▸ **Description of the task**: Where in the records does the word "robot" occur? Copy each line in which it does.
________________
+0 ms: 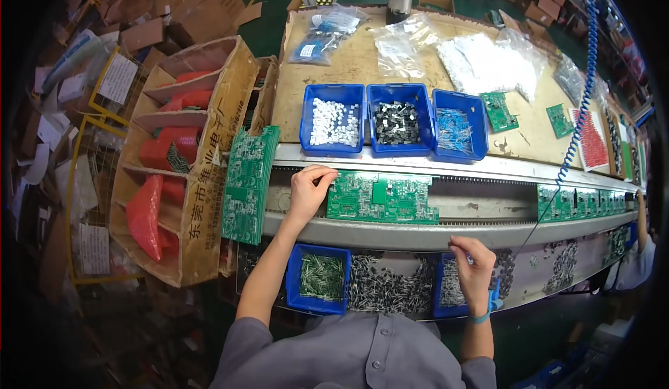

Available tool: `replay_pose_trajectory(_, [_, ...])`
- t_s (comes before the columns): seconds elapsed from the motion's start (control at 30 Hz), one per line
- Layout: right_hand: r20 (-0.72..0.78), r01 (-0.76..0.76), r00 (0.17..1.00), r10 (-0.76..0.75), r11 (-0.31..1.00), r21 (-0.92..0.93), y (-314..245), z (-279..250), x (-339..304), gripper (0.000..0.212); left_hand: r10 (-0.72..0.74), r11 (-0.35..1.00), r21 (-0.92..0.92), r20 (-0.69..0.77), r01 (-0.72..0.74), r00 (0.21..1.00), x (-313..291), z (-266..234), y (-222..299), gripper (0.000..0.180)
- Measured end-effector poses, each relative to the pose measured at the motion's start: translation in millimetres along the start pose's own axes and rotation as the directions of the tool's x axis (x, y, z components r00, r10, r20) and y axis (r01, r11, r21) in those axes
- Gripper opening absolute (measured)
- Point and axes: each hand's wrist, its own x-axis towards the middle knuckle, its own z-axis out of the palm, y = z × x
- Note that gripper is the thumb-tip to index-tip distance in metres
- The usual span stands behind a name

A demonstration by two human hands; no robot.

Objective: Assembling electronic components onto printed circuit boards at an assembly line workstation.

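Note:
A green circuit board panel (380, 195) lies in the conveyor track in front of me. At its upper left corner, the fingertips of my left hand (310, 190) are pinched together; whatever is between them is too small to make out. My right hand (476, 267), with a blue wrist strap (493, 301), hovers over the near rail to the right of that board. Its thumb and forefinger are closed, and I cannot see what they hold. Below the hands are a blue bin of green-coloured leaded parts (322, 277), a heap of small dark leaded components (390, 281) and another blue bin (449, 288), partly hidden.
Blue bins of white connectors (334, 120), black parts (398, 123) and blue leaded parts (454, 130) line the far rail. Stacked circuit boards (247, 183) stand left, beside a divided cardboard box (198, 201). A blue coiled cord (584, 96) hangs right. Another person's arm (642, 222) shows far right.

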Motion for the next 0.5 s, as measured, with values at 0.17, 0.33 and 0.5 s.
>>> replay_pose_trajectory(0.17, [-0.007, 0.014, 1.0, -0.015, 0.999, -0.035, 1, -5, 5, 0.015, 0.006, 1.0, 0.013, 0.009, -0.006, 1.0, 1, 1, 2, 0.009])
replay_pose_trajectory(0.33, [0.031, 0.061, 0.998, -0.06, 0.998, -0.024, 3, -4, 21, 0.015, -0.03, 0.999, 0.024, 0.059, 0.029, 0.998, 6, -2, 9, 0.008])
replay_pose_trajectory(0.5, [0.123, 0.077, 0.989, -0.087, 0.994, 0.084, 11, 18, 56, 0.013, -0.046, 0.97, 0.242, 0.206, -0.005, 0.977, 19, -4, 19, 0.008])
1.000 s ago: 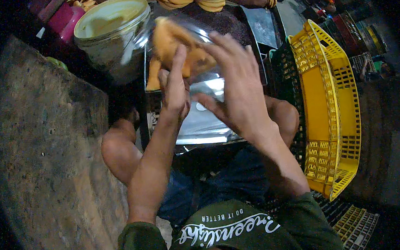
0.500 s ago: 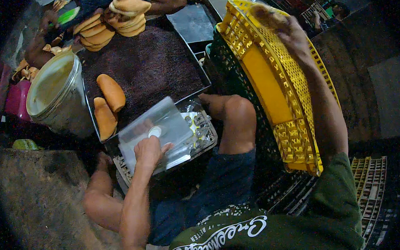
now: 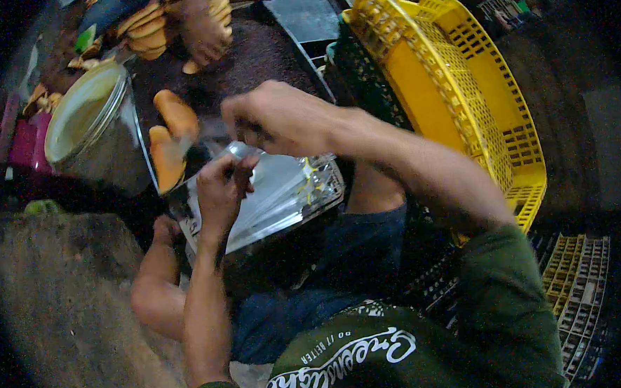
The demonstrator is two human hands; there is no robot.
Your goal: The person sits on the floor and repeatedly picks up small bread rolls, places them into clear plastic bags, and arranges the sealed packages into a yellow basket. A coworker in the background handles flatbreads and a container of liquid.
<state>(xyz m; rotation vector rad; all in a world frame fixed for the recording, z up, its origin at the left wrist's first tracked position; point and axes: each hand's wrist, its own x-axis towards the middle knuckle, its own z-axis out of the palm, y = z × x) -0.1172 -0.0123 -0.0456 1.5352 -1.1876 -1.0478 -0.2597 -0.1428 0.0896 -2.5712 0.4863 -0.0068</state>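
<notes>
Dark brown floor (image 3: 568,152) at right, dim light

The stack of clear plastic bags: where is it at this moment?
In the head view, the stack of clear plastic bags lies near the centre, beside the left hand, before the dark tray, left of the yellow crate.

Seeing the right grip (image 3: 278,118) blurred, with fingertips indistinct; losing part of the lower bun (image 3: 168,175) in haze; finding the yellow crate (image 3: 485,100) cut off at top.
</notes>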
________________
▸ **Answer to the exercise**:
A demonstration by two human hands; no robot.
The demonstrator is two human hands; there is no robot.

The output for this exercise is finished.